Segundo a deputada, há indícios de omissão, contradições e possível falta de imparcialidade na condução do caso. A parlamentar afirma que o Ministério Público tem o dever de defender a ordem jurídica, mas que essa atuação ficou sob questionamento diante das dúvidas levantadas.
A representação destaca que a PGR pediu mais tempo para analisar provas, mas ao mesmo tempo afirmou que não havia urgência para medidas cautelares.
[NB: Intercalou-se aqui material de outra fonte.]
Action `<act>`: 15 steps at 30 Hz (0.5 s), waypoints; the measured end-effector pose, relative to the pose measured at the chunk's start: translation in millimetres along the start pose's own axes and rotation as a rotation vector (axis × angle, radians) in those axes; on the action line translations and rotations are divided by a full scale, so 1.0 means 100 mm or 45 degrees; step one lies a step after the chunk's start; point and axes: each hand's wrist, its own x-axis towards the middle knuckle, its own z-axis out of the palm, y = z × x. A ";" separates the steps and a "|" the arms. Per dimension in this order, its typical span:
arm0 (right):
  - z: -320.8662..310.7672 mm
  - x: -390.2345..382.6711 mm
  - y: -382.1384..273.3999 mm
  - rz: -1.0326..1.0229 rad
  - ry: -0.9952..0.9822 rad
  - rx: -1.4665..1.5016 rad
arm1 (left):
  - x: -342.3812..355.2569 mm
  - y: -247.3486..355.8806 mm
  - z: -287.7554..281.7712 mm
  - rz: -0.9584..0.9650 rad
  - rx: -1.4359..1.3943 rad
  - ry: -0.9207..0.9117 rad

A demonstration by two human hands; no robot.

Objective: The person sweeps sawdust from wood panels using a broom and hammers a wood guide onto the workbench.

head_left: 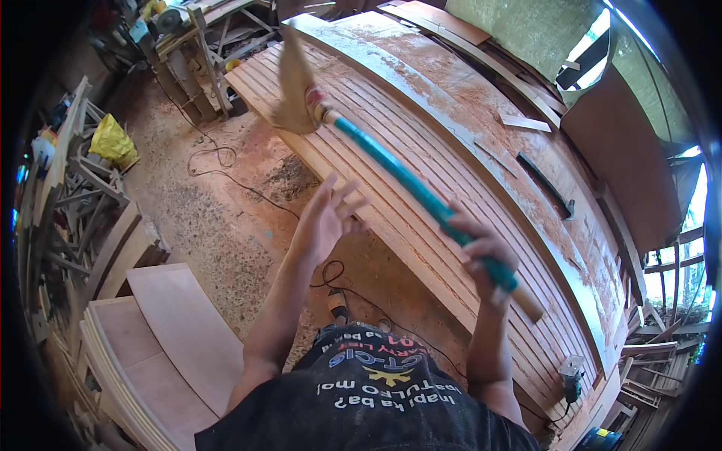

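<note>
My right hand (485, 244) is wrapped round the lower part of the teal handle of a broom (398, 177). The broom slants up to the left over the workbench, and its tan fan-shaped bristles, slightly blurred, are raised at the far end. A bare wooden tip of the handle sticks out below my right hand. My left hand (329, 218) is held up with fingers apart, below the bristle head and not touching it. Underneath lies a long row of grooved wooden strips (361, 98) with sawdust in the gaps.
A pale curved board (451, 139) runs beside the strips, with sawdust and a dark tube (545, 184) beyond. At the near right sits a corded power tool (572, 376). Curved wooden panels (180, 323) stand at left. A cord (226, 161) trails over the dusty floor.
</note>
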 end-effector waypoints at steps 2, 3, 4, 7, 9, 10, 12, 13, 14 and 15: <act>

Veja aqui na íntegra.
O documento também questiona o arquivamento de pedidos considerados relevantes, como apurações sobre possíveis conflitos de interesse, e afirma que a falta de aprofundamento em temas sensíveis pode comprometer a confiança da população nas instituições.
“Não pode haver qualquer dúvida sobre a atuação de quem ocupa um cargo dessa relevância. Quando há questionamentos consistentes, é dever das instituições agir”, concluiu Carol.